## [Records for this exercise]
_____
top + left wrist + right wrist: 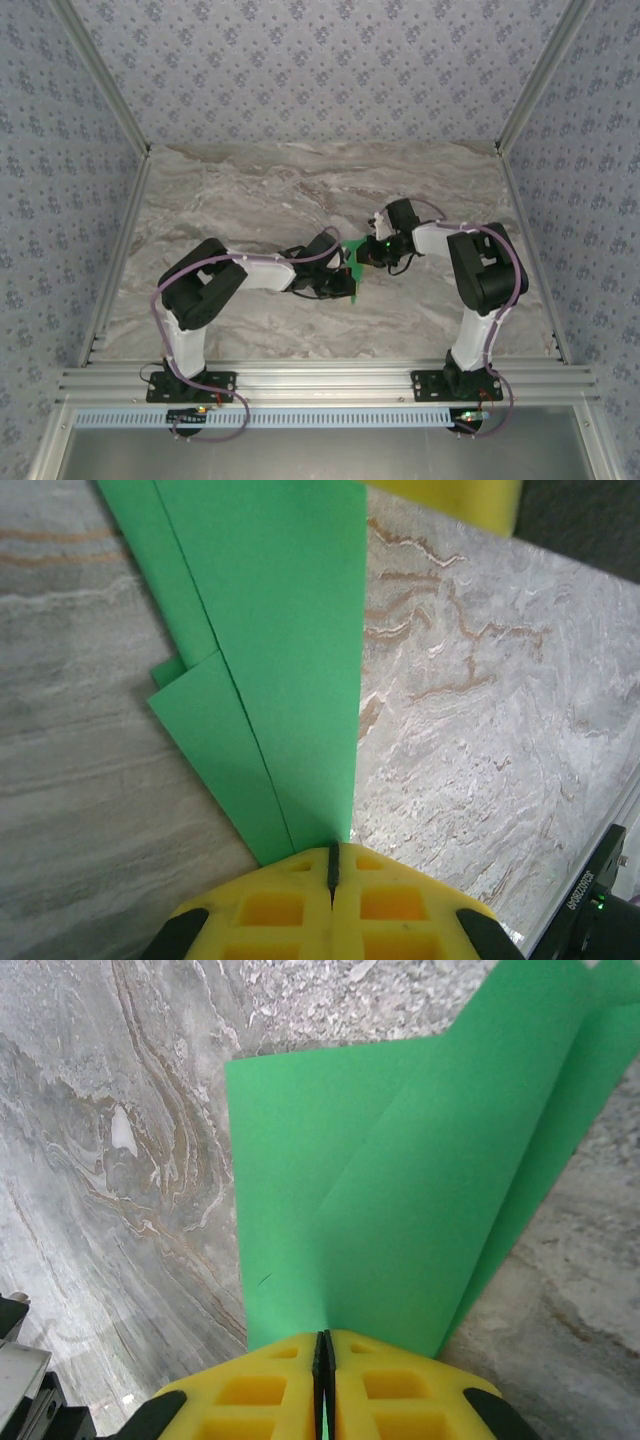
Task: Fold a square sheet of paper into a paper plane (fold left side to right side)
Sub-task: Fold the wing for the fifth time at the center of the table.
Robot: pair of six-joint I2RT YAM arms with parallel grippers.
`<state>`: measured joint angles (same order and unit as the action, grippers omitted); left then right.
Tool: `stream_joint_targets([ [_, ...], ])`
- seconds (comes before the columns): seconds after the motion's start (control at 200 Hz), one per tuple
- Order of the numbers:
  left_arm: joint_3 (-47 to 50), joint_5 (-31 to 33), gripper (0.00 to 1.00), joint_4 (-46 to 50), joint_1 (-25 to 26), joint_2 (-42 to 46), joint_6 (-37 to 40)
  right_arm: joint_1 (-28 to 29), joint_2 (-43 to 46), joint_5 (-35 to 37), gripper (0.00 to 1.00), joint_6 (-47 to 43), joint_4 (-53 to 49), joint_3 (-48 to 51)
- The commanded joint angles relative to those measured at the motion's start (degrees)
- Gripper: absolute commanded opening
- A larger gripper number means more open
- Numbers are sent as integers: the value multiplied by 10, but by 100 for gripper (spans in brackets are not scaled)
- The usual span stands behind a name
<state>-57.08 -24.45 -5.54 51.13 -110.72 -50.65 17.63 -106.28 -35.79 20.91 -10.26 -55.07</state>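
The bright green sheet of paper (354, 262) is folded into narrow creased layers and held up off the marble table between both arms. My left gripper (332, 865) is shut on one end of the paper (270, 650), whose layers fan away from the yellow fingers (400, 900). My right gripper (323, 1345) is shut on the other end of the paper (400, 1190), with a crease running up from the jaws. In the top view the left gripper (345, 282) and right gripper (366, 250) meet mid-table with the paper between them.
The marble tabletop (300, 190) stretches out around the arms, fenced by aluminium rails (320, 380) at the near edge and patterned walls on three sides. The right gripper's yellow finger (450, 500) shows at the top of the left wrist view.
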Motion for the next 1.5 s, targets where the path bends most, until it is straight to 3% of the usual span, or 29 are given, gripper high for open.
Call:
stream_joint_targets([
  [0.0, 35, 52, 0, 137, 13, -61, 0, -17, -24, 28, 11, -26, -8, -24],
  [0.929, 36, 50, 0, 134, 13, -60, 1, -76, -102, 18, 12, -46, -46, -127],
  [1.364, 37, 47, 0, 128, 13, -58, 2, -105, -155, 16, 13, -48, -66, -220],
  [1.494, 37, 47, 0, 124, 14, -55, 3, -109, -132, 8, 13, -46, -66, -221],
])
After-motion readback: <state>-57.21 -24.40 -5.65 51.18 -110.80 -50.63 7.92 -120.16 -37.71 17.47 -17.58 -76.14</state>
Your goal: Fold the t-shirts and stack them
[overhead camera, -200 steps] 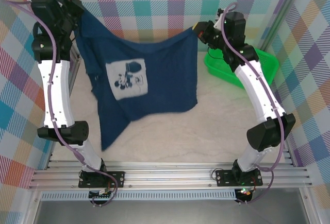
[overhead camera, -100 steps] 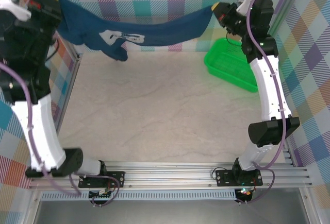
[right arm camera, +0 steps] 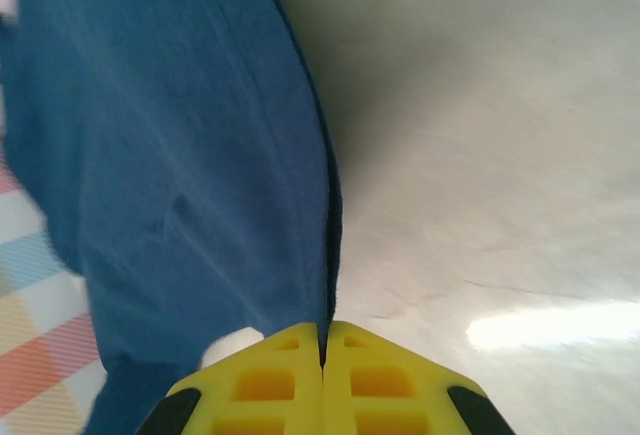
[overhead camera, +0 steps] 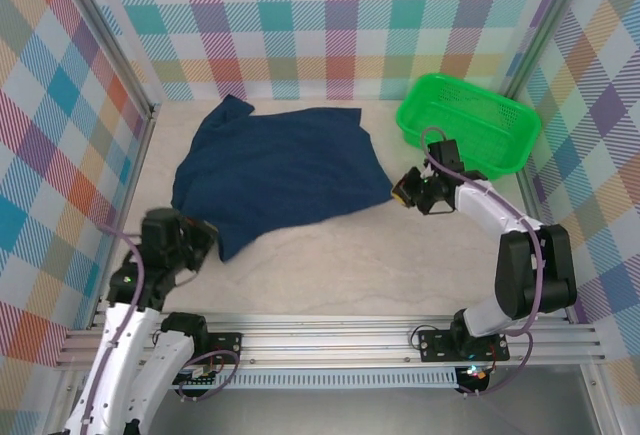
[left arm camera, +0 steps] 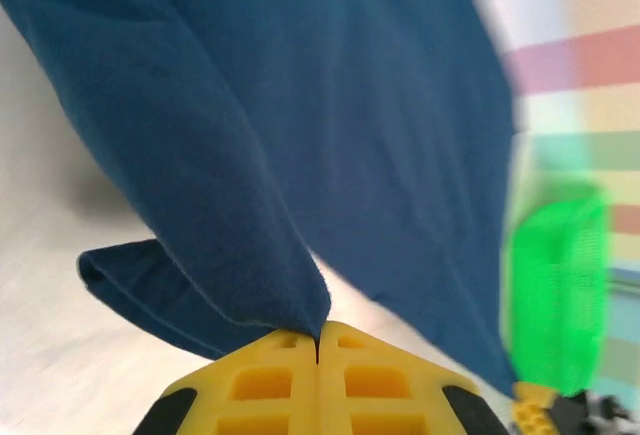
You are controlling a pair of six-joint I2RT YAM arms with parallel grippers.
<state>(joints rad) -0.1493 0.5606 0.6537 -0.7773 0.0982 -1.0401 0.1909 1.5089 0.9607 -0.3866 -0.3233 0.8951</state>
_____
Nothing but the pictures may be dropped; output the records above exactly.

top + left wrist + right wrist: 
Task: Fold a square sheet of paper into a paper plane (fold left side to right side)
Sub-task: Fold the wing for the fifth time at the center of the table.
Robot: pair of six-joint I2RT YAM arms with parallel grippers.
`<state>`: measured joint angles (same order and unit as the action, grippers omitted); left then right.
Tool: `stream_joint_targets([ [_, ...], ])`
- seconds (comes before the columns): seconds after the motion's start (control at 200 Hz), one per tuple
- Order of the numbers:
  left_arm: joint_3 (-47 to 50), joint_5 (-31 to 33), gripper (0.00 to 1.00), joint_4 (-46 to 50), joint_1 (-25 to 26), joint_2 (-42 to 46), joint_6 (-37 to 40)
  right_arm: joint_1 (-28 to 29), joint_2 (-43 to 46), joint_5 (-35 to 37), gripper (0.00 to 1.00), joint_6 (-47 to 43), joint_4 (-53 to 49), joint_3 (-48 to 51)
- The commanded joint angles relative to those measured at the motion's start (degrees)
- Gripper: absolute commanded opening
- A larger gripper number means more open
- Numbers are sent as integers: the value multiplied by 10, but by 100 for gripper (spans in brackets are not scaled)
- The usual span stands behind a name
<state>-57.08 -24.45 -5.54 51.13 -110.72 -50.65 17.63 -106.28 -35.79 20.91 -10.26 -55.07</state>
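The bright green sheet of paper (354, 262) is folded into narrow creased layers and held up off the marble table between both arms. My left gripper (332, 865) is shut on one end of the paper (270, 650), whose layers fan away from the yellow fingers (400, 900). My right gripper (323, 1345) is shut on the other end of the paper (400, 1190), with a crease running up from the jaws. In the top view the left gripper (345, 282) and right gripper (366, 250) meet mid-table with the paper between them.
The marble tabletop (300, 190) stretches out around the arms, fenced by aluminium rails (320, 380) at the near edge and patterned walls on three sides. The right gripper's yellow finger (450, 500) shows at the top of the left wrist view.
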Motion for the next 1.5 s, targets where the path bends most, until it is straight to 3% of the usual span, or 29 are given, gripper high for open.
Call:
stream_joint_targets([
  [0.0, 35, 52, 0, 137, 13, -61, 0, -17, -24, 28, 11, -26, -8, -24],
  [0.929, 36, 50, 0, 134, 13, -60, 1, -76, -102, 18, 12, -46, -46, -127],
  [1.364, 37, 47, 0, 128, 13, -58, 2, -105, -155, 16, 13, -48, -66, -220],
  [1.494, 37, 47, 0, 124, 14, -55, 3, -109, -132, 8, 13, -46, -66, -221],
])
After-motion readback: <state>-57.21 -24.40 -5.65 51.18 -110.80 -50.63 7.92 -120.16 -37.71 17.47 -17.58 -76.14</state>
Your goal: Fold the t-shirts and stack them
[overhead camera, -200 steps] 
[overhead camera, -100 steps] 
[right arm camera, +0 steps] 
[overhead camera, +0 steps] 
[left arm camera, +0 steps] 
You are controlling a pair of six-joint I2RT YAM arms with parallel grippers.
<state>(joints rad) -0.1493 0.5606 0.6537 -0.7773 0.0982 -1.0401 0.1909 1.5089 0.9607 -0.3866 -0.3233 0.8951</state>

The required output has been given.